>>
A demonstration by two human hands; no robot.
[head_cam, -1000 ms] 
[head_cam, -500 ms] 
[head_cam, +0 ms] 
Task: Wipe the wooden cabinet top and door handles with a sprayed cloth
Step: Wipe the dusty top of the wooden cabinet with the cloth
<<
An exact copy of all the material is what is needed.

A demonstration by two human hands; no robot.
[head_cam, -1000 ms] 
[head_cam, -500 ms] 
[head_cam, +0 ms] 
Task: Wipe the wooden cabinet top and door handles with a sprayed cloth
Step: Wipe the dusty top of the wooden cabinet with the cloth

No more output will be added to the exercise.